* Entries taken from a collection:
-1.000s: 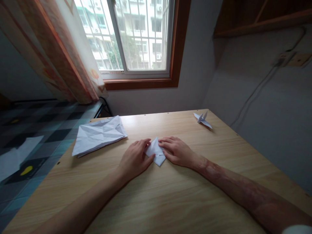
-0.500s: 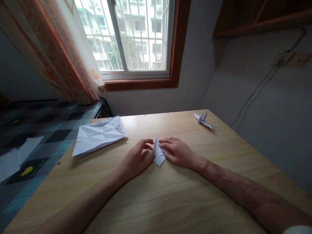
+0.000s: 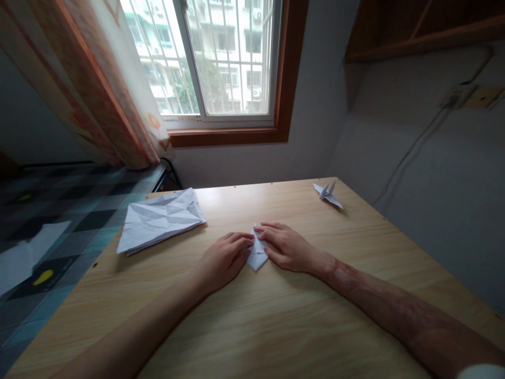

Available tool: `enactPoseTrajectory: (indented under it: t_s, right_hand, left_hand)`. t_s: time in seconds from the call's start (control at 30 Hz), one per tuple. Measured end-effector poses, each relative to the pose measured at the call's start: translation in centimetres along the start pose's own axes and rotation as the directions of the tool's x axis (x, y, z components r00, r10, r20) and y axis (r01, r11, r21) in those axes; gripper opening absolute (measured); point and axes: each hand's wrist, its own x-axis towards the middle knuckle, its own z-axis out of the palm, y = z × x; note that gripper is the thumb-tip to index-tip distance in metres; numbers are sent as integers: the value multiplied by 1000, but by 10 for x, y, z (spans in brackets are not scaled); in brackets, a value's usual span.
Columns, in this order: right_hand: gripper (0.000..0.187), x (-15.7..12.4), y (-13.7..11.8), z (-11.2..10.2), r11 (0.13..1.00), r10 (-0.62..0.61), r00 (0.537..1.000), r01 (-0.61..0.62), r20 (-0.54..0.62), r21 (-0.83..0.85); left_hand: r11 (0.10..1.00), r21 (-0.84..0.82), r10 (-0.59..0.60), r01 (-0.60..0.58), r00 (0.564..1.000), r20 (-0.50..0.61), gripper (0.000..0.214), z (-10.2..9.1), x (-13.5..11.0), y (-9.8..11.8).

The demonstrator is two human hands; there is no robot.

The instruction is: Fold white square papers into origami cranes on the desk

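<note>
A small folded paper, white and kite-shaped with its point toward me, lies flat on the wooden table. My left hand grips its left edge, with curled fingers pressed together on the paper. From the other side, the outstretched fingers of my right hand hold down the right edge and the top. Fingertips of both hands cover parts of the upper folds. Farther back on the right stands a finished white paper crane, touched by neither hand.
A stack of creased white paper sheets lies at the table's back left. Left of the table is a bed with a checked cover and more white paper. Behind are a barred window and a curtain.
The raised left flap of the folded paper now lies flatter. My left hand's fingers have come down and closed onto it. My right hand has hardly moved.
</note>
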Motion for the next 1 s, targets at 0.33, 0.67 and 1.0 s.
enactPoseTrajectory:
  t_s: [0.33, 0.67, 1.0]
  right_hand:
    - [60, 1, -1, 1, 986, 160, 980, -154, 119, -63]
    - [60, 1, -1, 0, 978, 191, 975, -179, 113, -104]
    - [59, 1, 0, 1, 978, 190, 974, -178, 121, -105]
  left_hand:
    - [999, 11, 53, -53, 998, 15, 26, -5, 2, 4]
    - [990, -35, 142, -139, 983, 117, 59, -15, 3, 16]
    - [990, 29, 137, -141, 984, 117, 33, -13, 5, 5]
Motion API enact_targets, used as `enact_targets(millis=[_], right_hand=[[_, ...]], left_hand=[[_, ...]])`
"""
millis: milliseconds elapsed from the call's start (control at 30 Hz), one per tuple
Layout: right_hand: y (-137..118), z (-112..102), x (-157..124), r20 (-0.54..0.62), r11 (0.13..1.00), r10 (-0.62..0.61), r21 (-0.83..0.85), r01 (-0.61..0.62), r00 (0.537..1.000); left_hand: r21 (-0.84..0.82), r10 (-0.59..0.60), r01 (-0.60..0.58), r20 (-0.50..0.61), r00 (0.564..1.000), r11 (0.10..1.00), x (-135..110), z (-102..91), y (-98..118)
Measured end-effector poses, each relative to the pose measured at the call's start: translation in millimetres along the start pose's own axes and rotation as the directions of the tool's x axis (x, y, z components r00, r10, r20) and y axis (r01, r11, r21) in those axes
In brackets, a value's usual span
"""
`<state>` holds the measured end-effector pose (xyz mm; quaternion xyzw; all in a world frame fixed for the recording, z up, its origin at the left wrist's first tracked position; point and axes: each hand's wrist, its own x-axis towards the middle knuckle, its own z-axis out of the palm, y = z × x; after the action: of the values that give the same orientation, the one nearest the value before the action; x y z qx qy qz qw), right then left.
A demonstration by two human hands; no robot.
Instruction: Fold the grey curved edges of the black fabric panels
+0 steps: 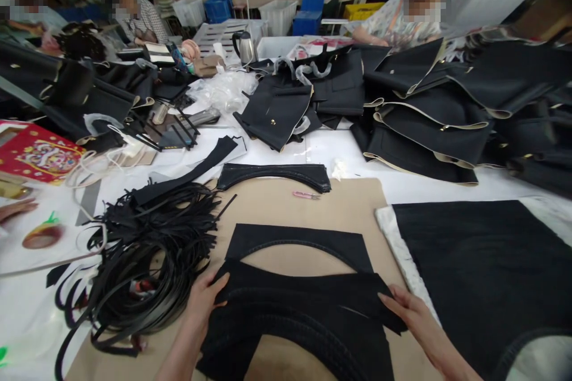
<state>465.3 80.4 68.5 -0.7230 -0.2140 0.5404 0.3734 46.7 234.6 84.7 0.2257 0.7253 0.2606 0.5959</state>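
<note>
A stack of black curved leather pieces [308, 309] lies on a brown board [286, 208] right in front of me. My left hand [203, 300] rests on the stack's left edge, fingers stretched over the top piece. My right hand [406, 309] lies at the stack's right corner with its fingers flat against the edge. Another black piece with an arched cut-out [299, 247] sits just beyond the stack. Neither hand lifts anything.
A tangle of black straps [147, 256] lies to the left. A large black sheet [487, 274] covers the right. Small pink snips [306, 195] and a curved black stack [274, 175] lie further back. Unfinished black bags [424, 107] pile beyond. People sit at the far side.
</note>
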Motion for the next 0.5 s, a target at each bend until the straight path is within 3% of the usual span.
enact_targets(millis=[100,200,367,500], right_hand=[[-19,-7,12,-0.039,0.994,-0.079,-0.075,0.076,0.996],[-29,-6,34,-0.133,0.969,-0.178,-0.193,0.151,0.975],[-21,12,71,-0.221,0.935,-0.248,-0.309,0.173,0.943],[-9,20,83,-0.257,0.919,-0.251,-0.367,0.146,0.933]], left_hand=[[0.007,0.162,-0.163,0.045,0.986,0.987,3,0.5,25],[0.019,0.265,-0.265,0.009,0.964,0.964,22,7.9,36],[0.117,0.258,-0.255,-0.013,0.966,0.96,64,26.9,18],[0.228,0.257,-0.235,-0.071,0.964,0.945,79,32.4,2]])
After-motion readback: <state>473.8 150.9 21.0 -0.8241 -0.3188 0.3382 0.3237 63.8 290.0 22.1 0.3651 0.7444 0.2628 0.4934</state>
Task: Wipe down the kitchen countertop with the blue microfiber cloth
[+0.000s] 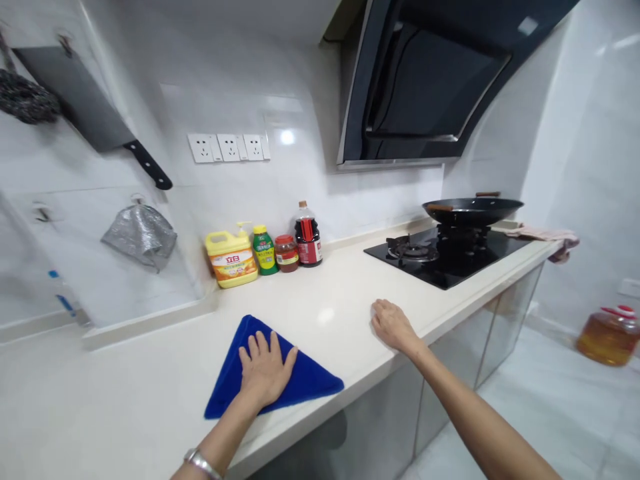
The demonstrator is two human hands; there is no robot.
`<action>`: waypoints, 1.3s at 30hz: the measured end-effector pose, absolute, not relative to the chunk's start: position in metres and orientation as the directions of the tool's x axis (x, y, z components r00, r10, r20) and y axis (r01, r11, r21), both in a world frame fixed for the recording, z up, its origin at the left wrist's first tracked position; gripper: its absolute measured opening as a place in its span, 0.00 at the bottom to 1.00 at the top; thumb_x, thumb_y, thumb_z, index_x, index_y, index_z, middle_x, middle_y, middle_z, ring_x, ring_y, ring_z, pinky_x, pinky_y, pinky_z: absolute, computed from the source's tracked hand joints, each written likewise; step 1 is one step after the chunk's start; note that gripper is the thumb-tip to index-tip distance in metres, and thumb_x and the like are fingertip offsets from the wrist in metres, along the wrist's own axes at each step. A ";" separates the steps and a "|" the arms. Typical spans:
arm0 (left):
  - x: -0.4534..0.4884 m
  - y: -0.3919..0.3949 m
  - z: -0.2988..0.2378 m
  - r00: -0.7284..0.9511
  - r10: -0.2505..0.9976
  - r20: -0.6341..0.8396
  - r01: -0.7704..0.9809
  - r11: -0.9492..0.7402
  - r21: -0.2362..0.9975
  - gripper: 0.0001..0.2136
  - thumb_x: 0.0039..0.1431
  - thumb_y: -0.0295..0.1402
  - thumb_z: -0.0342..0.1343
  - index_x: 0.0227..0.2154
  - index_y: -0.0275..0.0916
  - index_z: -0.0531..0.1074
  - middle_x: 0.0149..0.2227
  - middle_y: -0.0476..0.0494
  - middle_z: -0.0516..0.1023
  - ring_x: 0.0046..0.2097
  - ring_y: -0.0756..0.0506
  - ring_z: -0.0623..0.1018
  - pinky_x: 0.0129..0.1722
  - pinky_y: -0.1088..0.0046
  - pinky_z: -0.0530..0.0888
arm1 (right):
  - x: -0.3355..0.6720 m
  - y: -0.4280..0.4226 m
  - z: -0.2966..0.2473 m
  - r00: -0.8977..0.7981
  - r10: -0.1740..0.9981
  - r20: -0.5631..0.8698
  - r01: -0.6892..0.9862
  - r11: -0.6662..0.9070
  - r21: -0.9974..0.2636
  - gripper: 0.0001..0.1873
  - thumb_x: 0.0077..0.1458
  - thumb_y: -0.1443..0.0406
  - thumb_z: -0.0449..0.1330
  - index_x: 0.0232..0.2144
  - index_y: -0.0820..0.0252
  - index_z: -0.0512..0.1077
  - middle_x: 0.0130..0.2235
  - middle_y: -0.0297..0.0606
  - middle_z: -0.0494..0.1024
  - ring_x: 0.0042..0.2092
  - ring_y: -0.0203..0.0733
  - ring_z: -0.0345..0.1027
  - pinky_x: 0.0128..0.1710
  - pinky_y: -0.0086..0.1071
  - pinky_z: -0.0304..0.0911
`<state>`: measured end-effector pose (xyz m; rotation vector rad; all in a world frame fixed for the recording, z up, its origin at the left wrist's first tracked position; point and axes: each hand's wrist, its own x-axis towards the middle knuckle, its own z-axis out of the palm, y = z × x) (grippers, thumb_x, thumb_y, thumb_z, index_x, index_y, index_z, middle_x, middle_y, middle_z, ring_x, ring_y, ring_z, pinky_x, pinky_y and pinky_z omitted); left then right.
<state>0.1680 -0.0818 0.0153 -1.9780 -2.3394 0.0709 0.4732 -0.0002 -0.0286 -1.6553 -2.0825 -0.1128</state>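
My left hand (266,375) lies flat, fingers spread, on a blue cloth (227,381) folded into a triangle. The cloth rests on the white countertop (345,293), one corner close to the front edge. To the right, my right hand (393,325) rests on the counter near its front edge. Its fingers are curled in, and nothing shows in them. The cooktop is the nearest object to this hand.
Against the wall stand a yellow detergent jug (233,261), a green bottle (265,250), a red-lidded jar (287,255) and a dark sauce bottle (309,237). A wok (473,212) sits on the black cooktop (453,270) below a range hood (435,80). A cleaver (85,100) hangs at left.
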 end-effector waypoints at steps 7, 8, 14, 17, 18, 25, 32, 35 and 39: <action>0.191 -0.132 0.019 -0.031 0.996 -0.084 0.996 0.024 -0.085 0.41 0.62 0.57 0.28 0.68 0.29 0.42 0.70 0.27 0.36 0.69 0.29 0.37 0.66 0.43 0.43 | 0.475 0.005 -0.044 -0.218 0.852 0.477 0.947 0.302 -0.107 0.20 0.62 0.67 0.45 0.49 0.68 0.70 0.56 0.56 0.71 0.59 0.55 0.61 0.61 0.46 0.52; 0.193 -0.132 0.020 -0.034 0.995 -0.092 0.997 0.027 -0.075 0.41 0.62 0.57 0.28 0.68 0.29 0.42 0.70 0.27 0.36 0.69 0.28 0.36 0.66 0.42 0.42 | 0.474 0.005 -0.046 -0.222 0.846 0.485 0.950 0.300 -0.089 0.20 0.61 0.67 0.45 0.50 0.68 0.70 0.56 0.57 0.71 0.59 0.55 0.61 0.60 0.46 0.53; 0.203 -0.093 0.016 0.029 0.999 -0.040 1.000 -0.029 0.002 0.42 0.61 0.59 0.29 0.68 0.29 0.44 0.70 0.24 0.37 0.69 0.27 0.37 0.66 0.41 0.40 | 0.472 0.008 -0.059 -0.211 0.836 0.507 0.959 0.278 -0.060 0.22 0.62 0.67 0.43 0.52 0.68 0.69 0.58 0.57 0.69 0.61 0.57 0.60 0.60 0.49 0.54; 0.208 -0.059 0.014 0.101 0.995 -0.029 0.994 -0.099 0.053 0.43 0.61 0.60 0.29 0.68 0.30 0.43 0.70 0.24 0.36 0.69 0.27 0.36 0.66 0.43 0.40 | 0.474 0.008 -0.060 -0.213 0.830 0.515 0.955 0.287 -0.068 0.22 0.62 0.66 0.43 0.52 0.67 0.69 0.58 0.56 0.70 0.61 0.57 0.60 0.61 0.50 0.54; 0.210 -0.047 0.014 0.121 0.992 -0.024 0.991 -0.120 0.063 0.43 0.61 0.60 0.29 0.69 0.30 0.43 0.70 0.24 0.37 0.70 0.27 0.36 0.66 0.43 0.40 | 0.475 0.008 -0.059 -0.215 0.830 0.514 0.954 0.292 -0.073 0.22 0.62 0.66 0.43 0.52 0.66 0.69 0.57 0.55 0.70 0.60 0.56 0.61 0.60 0.49 0.55; 0.202 0.036 0.014 0.173 0.985 -0.003 0.981 -0.172 0.094 0.43 0.60 0.62 0.30 0.69 0.33 0.46 0.70 0.26 0.38 0.70 0.30 0.38 0.67 0.46 0.41 | 0.483 0.006 -0.051 -0.206 0.817 0.539 0.941 0.316 -0.120 0.21 0.60 0.64 0.46 0.51 0.61 0.72 0.56 0.49 0.73 0.60 0.54 0.62 0.60 0.46 0.59; 0.150 0.094 0.014 0.100 0.995 -0.001 0.989 -0.099 0.113 0.44 0.58 0.65 0.32 0.69 0.39 0.46 0.71 0.32 0.39 0.71 0.33 0.40 0.68 0.52 0.42 | 0.489 0.009 -0.055 -0.211 0.783 0.586 0.924 0.355 -0.141 0.22 0.61 0.61 0.47 0.51 0.62 0.72 0.55 0.47 0.74 0.59 0.53 0.64 0.58 0.46 0.61; 0.123 0.107 0.014 0.027 0.999 0.020 0.993 -0.029 0.114 0.45 0.58 0.65 0.31 0.69 0.35 0.44 0.71 0.31 0.39 0.71 0.33 0.41 0.68 0.51 0.42 | 0.489 0.010 -0.054 -0.200 0.786 0.585 0.926 0.347 -0.149 0.21 0.61 0.61 0.47 0.50 0.62 0.73 0.54 0.47 0.75 0.58 0.53 0.66 0.57 0.46 0.62; 0.092 0.109 0.012 -0.030 0.999 0.045 0.994 0.025 0.110 0.46 0.58 0.64 0.32 0.69 0.31 0.44 0.71 0.32 0.40 0.71 0.34 0.41 0.68 0.51 0.43 | 0.489 0.012 -0.055 -0.181 0.777 0.603 0.924 0.344 -0.166 0.21 0.59 0.61 0.48 0.49 0.60 0.74 0.53 0.47 0.76 0.57 0.53 0.67 0.56 0.47 0.64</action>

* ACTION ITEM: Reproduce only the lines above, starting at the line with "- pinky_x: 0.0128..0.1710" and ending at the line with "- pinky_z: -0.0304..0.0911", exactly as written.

* OUTPUT OF THE EXERCISE:
  - pinky_x: 0.0128..0.1710
  - pinky_y: -0.0086..0.1071
  - pinky_z: -0.0304..0.0911

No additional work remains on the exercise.